▶ [Problem details] Determine how many lines below hold the string "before". Reply with the number alone.

***** Information *****

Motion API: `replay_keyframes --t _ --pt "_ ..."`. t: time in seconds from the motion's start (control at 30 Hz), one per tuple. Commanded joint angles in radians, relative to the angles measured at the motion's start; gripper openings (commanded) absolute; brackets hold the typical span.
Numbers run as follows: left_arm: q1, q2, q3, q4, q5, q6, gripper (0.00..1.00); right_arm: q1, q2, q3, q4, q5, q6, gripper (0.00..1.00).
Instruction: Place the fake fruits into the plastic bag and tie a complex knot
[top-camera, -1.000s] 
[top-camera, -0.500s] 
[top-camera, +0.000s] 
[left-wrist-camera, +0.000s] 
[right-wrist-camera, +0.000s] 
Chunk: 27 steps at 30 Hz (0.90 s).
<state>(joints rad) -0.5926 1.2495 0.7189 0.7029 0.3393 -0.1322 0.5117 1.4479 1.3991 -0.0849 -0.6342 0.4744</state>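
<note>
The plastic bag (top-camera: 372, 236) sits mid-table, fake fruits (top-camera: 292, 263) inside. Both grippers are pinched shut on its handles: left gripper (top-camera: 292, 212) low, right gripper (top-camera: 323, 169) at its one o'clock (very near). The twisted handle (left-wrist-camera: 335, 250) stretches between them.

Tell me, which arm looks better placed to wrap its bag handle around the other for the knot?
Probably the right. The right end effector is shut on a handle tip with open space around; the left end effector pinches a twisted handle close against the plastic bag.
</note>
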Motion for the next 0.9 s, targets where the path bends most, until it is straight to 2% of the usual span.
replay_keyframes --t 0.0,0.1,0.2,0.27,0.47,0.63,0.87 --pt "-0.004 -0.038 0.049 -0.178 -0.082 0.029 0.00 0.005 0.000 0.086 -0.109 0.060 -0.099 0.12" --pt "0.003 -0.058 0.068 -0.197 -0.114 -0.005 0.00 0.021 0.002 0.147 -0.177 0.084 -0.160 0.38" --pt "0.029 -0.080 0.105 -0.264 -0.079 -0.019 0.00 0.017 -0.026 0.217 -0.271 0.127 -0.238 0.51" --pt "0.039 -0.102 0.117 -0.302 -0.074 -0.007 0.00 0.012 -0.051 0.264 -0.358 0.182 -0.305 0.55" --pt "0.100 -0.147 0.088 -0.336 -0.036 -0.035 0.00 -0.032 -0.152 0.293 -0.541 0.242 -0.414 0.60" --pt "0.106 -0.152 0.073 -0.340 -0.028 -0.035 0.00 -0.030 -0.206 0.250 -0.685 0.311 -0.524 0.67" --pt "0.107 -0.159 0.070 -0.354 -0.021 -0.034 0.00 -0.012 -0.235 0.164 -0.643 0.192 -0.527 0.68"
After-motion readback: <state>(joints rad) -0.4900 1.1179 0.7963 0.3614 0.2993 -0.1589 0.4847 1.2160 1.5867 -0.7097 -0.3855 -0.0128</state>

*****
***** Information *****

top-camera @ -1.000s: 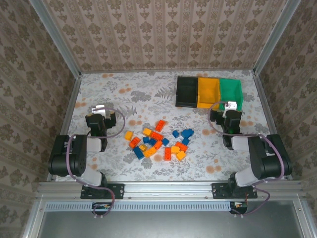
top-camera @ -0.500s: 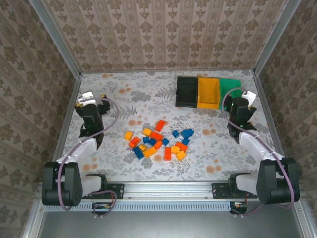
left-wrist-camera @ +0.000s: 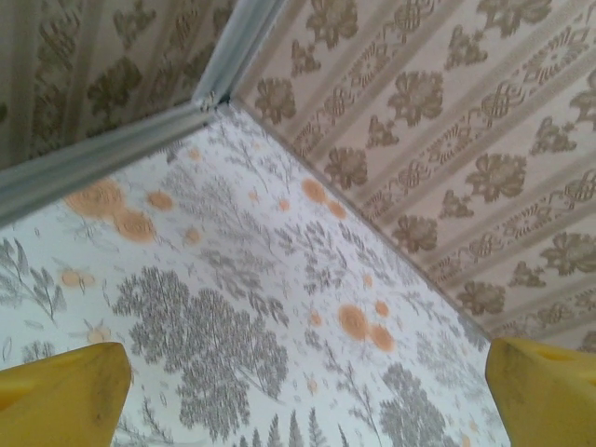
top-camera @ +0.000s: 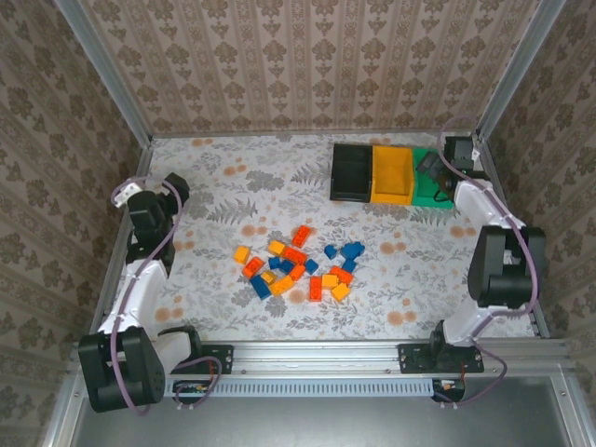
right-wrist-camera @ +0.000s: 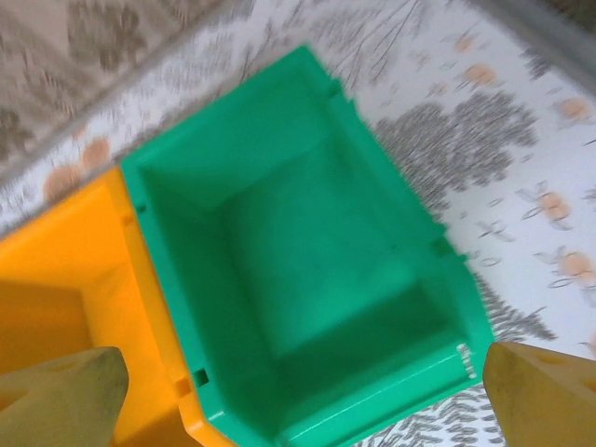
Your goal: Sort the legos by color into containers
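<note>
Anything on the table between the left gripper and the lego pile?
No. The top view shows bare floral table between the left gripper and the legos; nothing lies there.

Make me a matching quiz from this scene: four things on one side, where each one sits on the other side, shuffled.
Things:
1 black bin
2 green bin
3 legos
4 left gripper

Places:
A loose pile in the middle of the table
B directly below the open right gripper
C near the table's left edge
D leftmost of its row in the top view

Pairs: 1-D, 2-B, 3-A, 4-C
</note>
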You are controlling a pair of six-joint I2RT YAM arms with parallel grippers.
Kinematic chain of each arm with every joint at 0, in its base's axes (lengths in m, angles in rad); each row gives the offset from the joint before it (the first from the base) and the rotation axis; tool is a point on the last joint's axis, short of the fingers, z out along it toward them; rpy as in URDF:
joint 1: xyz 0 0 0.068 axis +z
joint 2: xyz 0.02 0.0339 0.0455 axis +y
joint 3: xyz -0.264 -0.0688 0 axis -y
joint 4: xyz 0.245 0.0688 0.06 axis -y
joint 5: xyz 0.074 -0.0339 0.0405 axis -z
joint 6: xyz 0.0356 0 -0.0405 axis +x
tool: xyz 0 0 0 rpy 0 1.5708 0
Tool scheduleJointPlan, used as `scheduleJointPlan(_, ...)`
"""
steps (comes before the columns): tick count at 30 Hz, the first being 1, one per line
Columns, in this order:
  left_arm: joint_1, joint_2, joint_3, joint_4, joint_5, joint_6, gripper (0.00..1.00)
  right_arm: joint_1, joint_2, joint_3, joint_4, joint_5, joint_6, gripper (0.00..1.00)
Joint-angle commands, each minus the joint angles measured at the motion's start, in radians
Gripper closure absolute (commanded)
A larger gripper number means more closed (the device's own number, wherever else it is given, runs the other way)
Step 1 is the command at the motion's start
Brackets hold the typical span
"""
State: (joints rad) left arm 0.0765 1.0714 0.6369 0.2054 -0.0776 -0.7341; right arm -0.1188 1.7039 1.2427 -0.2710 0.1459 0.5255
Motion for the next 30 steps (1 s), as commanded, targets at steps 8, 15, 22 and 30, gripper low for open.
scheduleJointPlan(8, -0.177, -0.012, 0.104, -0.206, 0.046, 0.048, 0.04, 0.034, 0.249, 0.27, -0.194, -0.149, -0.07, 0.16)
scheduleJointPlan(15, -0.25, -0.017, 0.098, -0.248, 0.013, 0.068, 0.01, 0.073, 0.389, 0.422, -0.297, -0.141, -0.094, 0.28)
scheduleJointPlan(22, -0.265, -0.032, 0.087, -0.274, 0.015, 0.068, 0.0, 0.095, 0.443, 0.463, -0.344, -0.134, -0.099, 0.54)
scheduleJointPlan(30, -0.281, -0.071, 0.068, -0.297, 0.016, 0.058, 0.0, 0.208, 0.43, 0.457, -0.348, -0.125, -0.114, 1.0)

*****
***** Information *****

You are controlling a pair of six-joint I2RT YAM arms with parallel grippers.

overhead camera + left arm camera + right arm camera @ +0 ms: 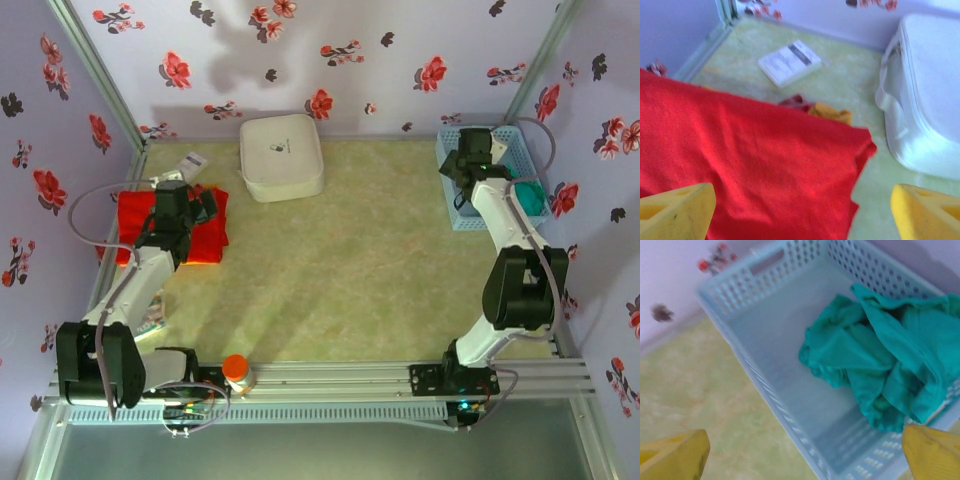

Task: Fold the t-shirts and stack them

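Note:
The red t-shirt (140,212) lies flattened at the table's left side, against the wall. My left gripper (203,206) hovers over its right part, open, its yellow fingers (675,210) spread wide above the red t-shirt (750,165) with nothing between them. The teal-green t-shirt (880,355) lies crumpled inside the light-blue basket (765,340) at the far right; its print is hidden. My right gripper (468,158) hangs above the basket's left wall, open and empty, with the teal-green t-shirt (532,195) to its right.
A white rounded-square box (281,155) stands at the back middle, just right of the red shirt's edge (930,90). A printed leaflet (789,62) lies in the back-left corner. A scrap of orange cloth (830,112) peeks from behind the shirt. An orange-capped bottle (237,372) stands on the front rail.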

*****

▶ [Answer section] 2